In 1953, David A. Huffman published his paper “A Method for the Construction of Minimum-Redundancy Codes”, and hence printed his name in the history of computer science. As a professor who gives the final exam problem on Huffman codes, I am encountering a big problem: the Huffman codes are NOT unique. For example, given a string “aaaxuaxz”, we can observe that the frequencies of the characters ‘a’, ‘x’, ‘u’ and ‘z’ are 4, 2, 1 and 1, respectively. We may either encode the symbols as {‘a’=0, ‘x’=10, ‘u’=110, ‘z’=111}, or in another way as {‘a’=1, ‘x’=01, ‘u’=001, ‘z’=000}, both compress the string into 14 bits.
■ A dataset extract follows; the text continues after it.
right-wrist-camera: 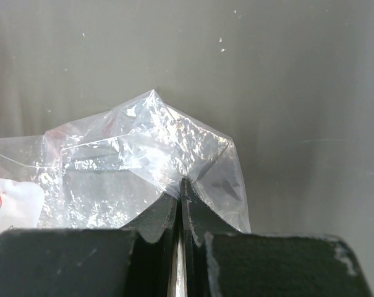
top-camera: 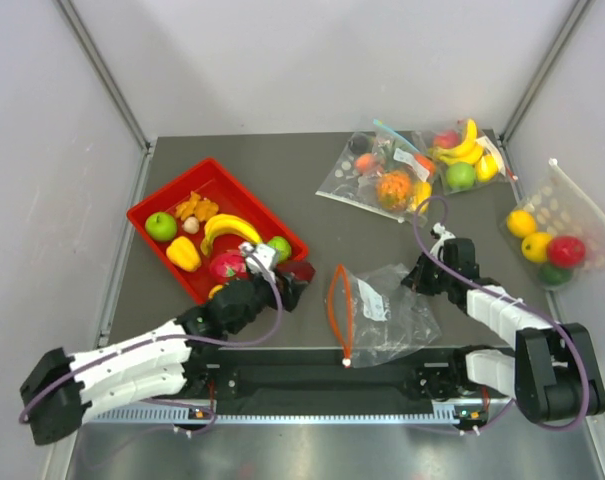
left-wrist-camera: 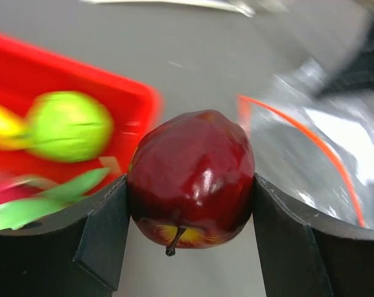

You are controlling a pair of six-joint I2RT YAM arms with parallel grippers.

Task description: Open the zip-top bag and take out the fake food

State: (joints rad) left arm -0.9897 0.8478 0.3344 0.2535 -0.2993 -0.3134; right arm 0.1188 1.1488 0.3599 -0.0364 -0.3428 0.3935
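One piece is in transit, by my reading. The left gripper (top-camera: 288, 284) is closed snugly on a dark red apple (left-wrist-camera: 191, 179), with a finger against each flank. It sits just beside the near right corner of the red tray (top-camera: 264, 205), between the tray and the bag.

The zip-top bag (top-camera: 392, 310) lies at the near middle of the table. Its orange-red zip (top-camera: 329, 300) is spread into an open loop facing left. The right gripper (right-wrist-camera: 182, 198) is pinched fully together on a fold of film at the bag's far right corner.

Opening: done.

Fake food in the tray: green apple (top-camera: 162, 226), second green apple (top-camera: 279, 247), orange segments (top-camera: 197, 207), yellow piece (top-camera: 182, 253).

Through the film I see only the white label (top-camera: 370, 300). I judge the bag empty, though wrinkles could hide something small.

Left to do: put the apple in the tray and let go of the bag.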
Another set of code can be given as {‘a’=0, ‘x’=11, ‘u’=100, ‘z’=101}, but {‘a’=0, ‘x’=01, ‘u’=011, ‘z’=001} is NOT correct since “aaaxuaxz” and “aazuaxax” can both be decoded from the code 00001011001001. The students are submitting all kinds of codes, and I need a computer program to help me determine which ones are correct and which ones are not.
Input Specification:
Each input file contains one test case. For each case, the first line gives an integer N (2≤N≤63), then followed by a line that contains all the N distinct characters and their frequencies in the following format:
c[1] f[1] c[2] f[2] … c[N] f[N]
where c[i] is a character chosen from {‘0’ - ‘9’, ‘a’ - ‘z’, ‘A’ - ‘Z’, ‘_’}, and f[i] is the frequency of c[i] and is an integer no more than 1000. The next line gives a positive integer M (≤1000), then followed by M student submissions. Each student submission consists of N lines, each in the format:
c[i] code[i]
where c[i] is the i-th character and code[i] is an non-empty string of no more than 63 '0’s and '1’s.
Output Specification:
For each test case, print in each line either “Yes” if the student’s submission is correct, or “No” if not.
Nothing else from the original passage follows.